Hollye Levin
Hollye Levin’s decision to become a playwright was as easy as falling off a cliff— literally! In fact it was that life-changing fall and the months and months of recovery and rehab that turned her focus from music and touring to penning plays.
“I thought my life and music career were over after that life-altering accident, but as fate would have it, it ended up opening a whole new world for me,” says the St. Louis native who fled the farmland to pursue a musical career in Los Angeles. After a stint at the UCLA School of Music, and playing local gigs in her spare time, her original material and unique brand of storytelling captured the attention of various producers. The green-eyed girl from the Midwest was suddenly touring and opening for such blues greats as Muddy Waters and Sonny Terry and folk/pop/jazz artists Tom Waits and Billy Joel.
Always armed with a notebook that she filled with honest, real-life observations and little-girl-in-the-big-city ideas, Levin was laying the groundwork not only for the songs she would sing, but the plays that would later come. Though she always dreamed of writing plays one day, she knew she had to first fulfill her rock ‘n’ roll dreams.
“I used to think that I’ll try my hand at playwriting when I get the rock ‘n’ roll thing out of my system,” she recalls. “The material was always there—going as far back to my rather unorthodox childhood—to being the Midwest farmer’s daughter who was suddenly hanging out with Billy Joel and Frank Zappa in between sipping champagne and eating caviar at The Polo Lounge. I was living every artist’s dream.”

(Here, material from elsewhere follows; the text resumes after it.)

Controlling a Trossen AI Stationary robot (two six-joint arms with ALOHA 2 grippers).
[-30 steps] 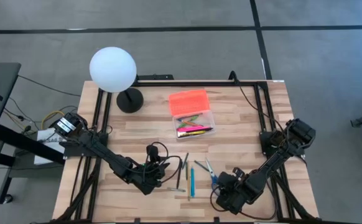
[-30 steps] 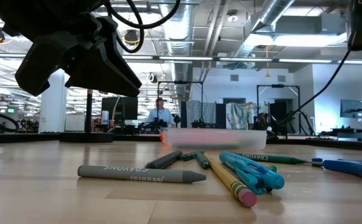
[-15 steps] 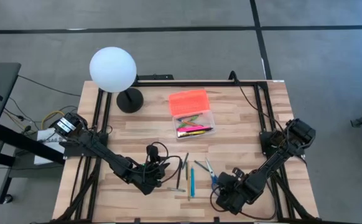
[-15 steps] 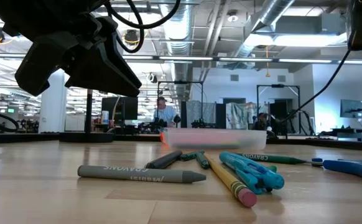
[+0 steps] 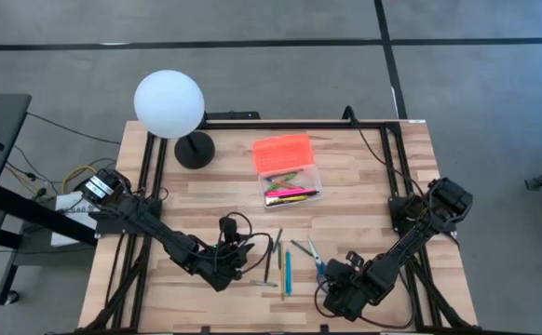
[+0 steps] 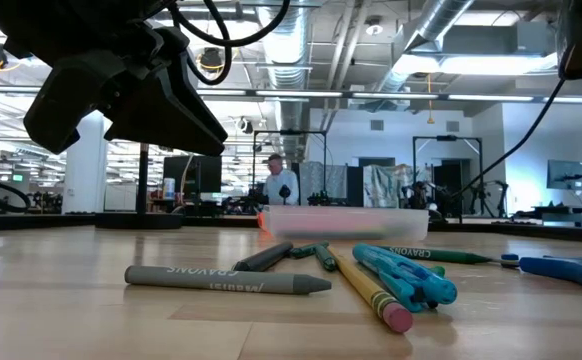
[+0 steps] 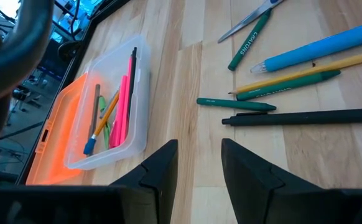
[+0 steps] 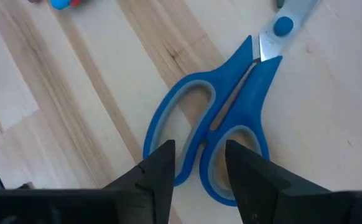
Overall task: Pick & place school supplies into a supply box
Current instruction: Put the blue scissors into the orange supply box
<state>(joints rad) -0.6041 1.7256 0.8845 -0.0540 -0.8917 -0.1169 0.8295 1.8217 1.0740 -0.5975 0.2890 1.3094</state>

After the accident, she turned her acerbic wit and watchful eye to comedy. Her first play, The Polo Lounge, A True Story, captured the ironic humor intrinsic to the famous Beverly Hills watering hole from the tell-it-like-it-is point of view of a 19-year-old outsider in Levis, tennis shoes and a button-down shirt. Among her first fans was director Rob Reiner, who after seeing her first showcase, told her, “You’re crazy not to finish this and turn it into a full-length play... You are f**king hysterical, a cross between Tennessee Williams and Neil Simon.” That was all the encouragement she needed.
The success of The Polo Lounge, A True Story, which received rave reviews at the Beverly Hills Playhouse and featured Levin’s original and clever songs and dialogue, convinced her to pursue writing full time. Her flair for comedic writing led to her second musical, Funny Business, a heartfelt look at the ups and downs of stand-up comics in search of the big break. Gordon Davidson, artistic director of The Center Theater Group, and composer/director Mel Marvin fell in love with the play and developed and presented it at The Mark Taper Forum New Works Festival. Funny Business then received a full workshop production at the Kennedy Center in Partnership with Dodger Productions. The show opened for a commercial run at the Coronet Theater in Los Angeles.
Her latest and most personal musical to date, A Taste of Things to Come, is a comedic take on her Midwestern childhood in the 1950s, and set against the backdrop of a Betty Crocker cooking club. Imagine the poignancy and social commentary of The Help, written with the sharp-edged humor and understated style of Nora Ephron. The play culminates in the 1960’s, at the dawn of the sexual revolution. The concept, Levin says, “Grew out of the crazy dysfunction of my life while growing up in a pre-women’s-lib world. I dreamed of the simplicity of a Betty Crocker life, but what I got was more Bette Davis on a bad day.” In addition to plays, Levin is a top-notch lyricist with two Gold Records to her credit, ("By Heart" with Jim Brickman and "Here In My Heart" with record producer David Foster).
Levin currently resides in Venice, California with her lawyer/husband Seth Lichtenstein and daughter/soccer star Hannah Lichtenstein. And while Betty Crocker is still a role model, Levin admits, the only thing she’s successfully baked from scratch are plays— and A Taste of Things to Come may be her sweetest one yet.